## Your assignment:
Can you reproduce the data beneath, keeping every line exact?

────────

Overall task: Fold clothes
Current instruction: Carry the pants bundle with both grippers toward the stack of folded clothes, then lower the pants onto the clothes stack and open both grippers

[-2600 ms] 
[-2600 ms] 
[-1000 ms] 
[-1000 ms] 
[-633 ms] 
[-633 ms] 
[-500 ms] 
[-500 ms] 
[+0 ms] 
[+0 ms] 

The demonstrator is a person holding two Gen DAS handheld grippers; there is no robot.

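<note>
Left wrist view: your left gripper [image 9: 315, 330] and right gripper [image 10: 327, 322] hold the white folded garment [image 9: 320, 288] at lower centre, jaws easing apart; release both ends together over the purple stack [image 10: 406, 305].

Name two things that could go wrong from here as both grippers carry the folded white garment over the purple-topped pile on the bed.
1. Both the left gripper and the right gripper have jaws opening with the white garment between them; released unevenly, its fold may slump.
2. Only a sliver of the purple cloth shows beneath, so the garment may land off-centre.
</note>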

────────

## Result for this exercise:
Overall task: Fold clothes
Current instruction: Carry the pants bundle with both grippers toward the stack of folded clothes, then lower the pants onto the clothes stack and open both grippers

[-2600 ms] 
[-2600 ms] 
[-1000 ms] 
[-1000 ms] 
[-633 ms] 
[-633 ms] 
[-500 ms] 
[-500 ms] 
[+0 ms] 
[+0 ms] 

The demonstrator is a person holding two Gen DAS handheld grippers; there is no robot.

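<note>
Left wrist view: your left gripper [image 9: 315, 330] and right gripper [image 10: 327, 322] hold the white folded garment [image 9: 320, 288] at lower centre, jaws easing apart; release both ends together over the purple stack [image 10: 406, 305].

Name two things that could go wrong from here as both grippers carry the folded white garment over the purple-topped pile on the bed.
1. Both the left gripper and the right gripper have jaws opening with the white garment between them; released unevenly, its fold may slump.
2. Only a sliver of the purple cloth shows beneath, so the garment may land off-centre.
</note>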

Nothing more belongs to this answer.